_Task objective_
Return the entire listing, word for word.

Given entries Block Start

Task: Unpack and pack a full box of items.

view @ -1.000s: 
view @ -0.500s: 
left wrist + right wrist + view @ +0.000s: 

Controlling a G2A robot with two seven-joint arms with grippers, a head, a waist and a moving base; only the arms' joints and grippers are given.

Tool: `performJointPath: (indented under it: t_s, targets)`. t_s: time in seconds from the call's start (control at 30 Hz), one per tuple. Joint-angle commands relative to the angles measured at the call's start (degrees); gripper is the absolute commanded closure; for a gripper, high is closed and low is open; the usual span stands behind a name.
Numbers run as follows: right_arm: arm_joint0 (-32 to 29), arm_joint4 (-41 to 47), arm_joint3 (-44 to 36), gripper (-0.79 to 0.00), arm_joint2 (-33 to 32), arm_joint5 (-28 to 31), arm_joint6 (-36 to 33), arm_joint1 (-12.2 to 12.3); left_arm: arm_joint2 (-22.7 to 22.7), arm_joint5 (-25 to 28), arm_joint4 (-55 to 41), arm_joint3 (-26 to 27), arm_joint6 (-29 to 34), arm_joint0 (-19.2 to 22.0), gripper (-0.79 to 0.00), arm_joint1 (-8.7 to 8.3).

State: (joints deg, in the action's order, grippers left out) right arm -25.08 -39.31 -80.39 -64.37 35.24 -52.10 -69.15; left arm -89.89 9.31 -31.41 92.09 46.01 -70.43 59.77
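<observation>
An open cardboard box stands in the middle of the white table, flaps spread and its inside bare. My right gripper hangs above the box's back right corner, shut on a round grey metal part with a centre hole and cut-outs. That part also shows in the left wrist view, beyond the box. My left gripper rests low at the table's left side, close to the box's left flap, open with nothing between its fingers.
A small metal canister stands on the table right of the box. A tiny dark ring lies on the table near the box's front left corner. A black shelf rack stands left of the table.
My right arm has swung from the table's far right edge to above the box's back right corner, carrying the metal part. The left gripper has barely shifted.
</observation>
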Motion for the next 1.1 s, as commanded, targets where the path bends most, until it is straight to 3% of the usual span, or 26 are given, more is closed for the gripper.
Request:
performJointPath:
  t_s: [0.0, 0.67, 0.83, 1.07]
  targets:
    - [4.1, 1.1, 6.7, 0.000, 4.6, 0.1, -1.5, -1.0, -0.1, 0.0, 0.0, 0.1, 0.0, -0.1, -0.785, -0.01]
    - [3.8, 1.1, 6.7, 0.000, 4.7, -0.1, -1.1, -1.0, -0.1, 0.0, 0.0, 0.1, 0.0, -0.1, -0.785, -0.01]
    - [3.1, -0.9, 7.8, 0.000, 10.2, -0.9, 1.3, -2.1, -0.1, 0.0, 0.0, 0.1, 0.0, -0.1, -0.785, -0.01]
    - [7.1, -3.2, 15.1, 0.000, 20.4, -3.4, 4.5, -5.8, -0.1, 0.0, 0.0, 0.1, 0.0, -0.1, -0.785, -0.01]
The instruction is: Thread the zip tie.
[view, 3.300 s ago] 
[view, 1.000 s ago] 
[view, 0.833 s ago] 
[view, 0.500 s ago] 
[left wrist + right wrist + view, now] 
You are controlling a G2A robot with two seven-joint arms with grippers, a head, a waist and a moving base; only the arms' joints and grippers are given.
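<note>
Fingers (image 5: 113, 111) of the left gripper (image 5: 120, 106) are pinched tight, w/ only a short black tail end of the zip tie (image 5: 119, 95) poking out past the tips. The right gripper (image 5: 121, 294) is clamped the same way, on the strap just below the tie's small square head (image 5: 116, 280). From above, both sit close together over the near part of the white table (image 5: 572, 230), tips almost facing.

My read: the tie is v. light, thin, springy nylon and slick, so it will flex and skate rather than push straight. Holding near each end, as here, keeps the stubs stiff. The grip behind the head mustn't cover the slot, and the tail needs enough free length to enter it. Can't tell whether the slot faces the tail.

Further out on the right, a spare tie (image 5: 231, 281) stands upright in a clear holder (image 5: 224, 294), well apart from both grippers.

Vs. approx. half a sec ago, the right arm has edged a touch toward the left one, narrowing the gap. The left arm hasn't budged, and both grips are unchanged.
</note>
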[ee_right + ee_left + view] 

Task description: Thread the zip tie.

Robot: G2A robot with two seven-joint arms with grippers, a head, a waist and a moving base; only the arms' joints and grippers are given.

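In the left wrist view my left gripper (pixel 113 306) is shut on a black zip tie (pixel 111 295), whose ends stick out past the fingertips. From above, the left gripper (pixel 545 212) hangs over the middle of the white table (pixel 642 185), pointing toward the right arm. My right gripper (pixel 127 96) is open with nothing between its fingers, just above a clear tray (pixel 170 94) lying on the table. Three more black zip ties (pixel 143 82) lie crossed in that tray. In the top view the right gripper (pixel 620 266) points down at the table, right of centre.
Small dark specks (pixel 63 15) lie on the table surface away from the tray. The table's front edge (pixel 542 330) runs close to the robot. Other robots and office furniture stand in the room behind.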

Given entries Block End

_Reply_
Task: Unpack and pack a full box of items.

view @ -1.000s: 
view @ -0.500s: 
left wrist + right wrist + view @ +0.000s: 

Controlling a G2A robot with two seven-joint arms with grippers, a head, a waist and a moving base; only the arms' joints and grippers are given.

Tool: `performJointPath: (indented under it: t_s, targets)`. t_s: time in seconds from the call's start (control at 30 Hz), one per tuple. Joint-angle commands relative to the angles measured at the call's start (degrees); gripper is the absolute commanded closure; for a gripper, high is closed and low is open; the usual span stands behind a name.
Numbers run as follows: right_arm: arm_joint0 (-32 to 29), arm_joint4 (-41 to 47), arm_joint3 (-44 to 36), gripper (-0.79 to 0.00), arm_joint2 (-33 to 32), arm_joint5 (-28 to 31), arm_joint6 (-36 to 33), arm_joint1 (-12.2 to 12.3); left_arm: arm_joint2 (-22.7 to 22.7), arm_joint5 (-25 to 28), arm_joint4 (-55 to 41), arm_joint3 (-26 to 27), arm_joint6 (-29 to 34), arm_joint0 (-19.2 to 22.0), gripper (-0.79 to 0.00), arm_joint1 (-8.7 to 8.3).

State: (joints deg, in the action's order, grippers left out) right arm -25.08 -39.31 -80.39 -64.37 35.24 -52.10 -69.15; left arm -89.89 9.31 -31.41 92.09 46.01 -70.43 59.77
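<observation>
An open cardboard box stands in the middle of the white table, flaps spread and its inside bare. My right gripper hangs above the box's back right corner, shut on a round grey metal part with a centre hole and cut-outs. That part also shows in the left wrist view, beyond the box. My left gripper rests low at the table's left side, close to the box's left flap, open with nothing between its fingers.
A small metal canister stands on the table right of the box. A tiny dark ring lies on the table near the box's front left corner. A black shelf rack stands left of the table.
My right arm has swung from the table's far right edge to above the box's back right corner, carrying the metal part. The left gripper has barely shifted.
</observation>
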Motion for the next 1.1 s, as commanded, targets where the path bends most, until it is straight to 3% of the usual span, or 26 are given, more is closed for the gripper.
Request:
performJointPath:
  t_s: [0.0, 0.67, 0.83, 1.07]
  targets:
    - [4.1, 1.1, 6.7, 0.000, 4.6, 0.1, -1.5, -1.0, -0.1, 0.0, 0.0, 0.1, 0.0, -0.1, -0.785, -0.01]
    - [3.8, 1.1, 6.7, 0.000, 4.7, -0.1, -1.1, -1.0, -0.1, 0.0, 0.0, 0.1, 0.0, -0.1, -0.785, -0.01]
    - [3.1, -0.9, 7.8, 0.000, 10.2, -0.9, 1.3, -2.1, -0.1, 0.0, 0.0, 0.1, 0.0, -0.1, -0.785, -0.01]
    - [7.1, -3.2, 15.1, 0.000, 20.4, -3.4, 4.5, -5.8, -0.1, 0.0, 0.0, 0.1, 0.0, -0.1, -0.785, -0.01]
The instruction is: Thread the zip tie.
[view, 3.300 s ago] 
[view, 1.000 s ago] 
[view, 0.833 s ago] 
[view, 0.500 s ago] 
[left wrist + right wrist + view, now] 
You are controlling a G2A robot with two seven-joint arms with grippers, a head, a waist and a moving base; only the arms' joints and grippers are given.
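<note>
Fingers (image 5: 113, 111) of the left gripper (image 5: 120, 106) are pinched tight, w/ only a short black tail end of the zip tie (image 5: 119, 95) poking out past the tips. The right gripper (image 5: 121, 294) is clamped the same way, on the strap just below the tie's small square head (image 5: 116, 280). From above, both sit close together over the near part of the white table (image 5: 572, 230), tips almost facing.

My read: the tie is v. light, thin, springy nylon and slick, so it will flex and skate rather than push straight. Holding near each end, as here, keeps the stubs stiff. The grip behind the head mustn't cover the slot, and the tail needs enough free length to enter it. Can't tell whether the slot faces the tail.

Further out on the right, a spare tie (image 5: 231, 281) stands upright in a clear holder (image 5: 224, 294), well apart from both grippers.

Vs. approx. half a sec ago, the right arm has edged a touch toward the left one, narrowing the gap. The left arm hasn't budged, and both grips are unchanged.
</note>
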[ee_right + ee_left + view] 

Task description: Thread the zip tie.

Robot: G2A robot with two seven-joint arms with grippers, a head, a waist and a moving base; only the arms' joints and grippers are given.

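In the left wrist view my left gripper (pixel 113 306) is shut on a black zip tie (pixel 111 295), whose ends stick out past the fingertips. From above, the left gripper (pixel 545 212) hangs over the middle of the white table (pixel 642 185), pointing toward the right arm. My right gripper (pixel 127 96) is open with nothing between its fingers, just above a clear tray (pixel 170 94) lying on the table. Three more black zip ties (pixel 143 82) lie crossed in that tray. In the top view the right gripper (pixel 620 266) points down at the table, right of centre.
Small dark specks (pixel 63 15) lie on the table surface away from the tray. The table's front edge (pixel 542 330) runs close to the robot. Other robots and office furniture stand in the room behind.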

The complete answer has been given.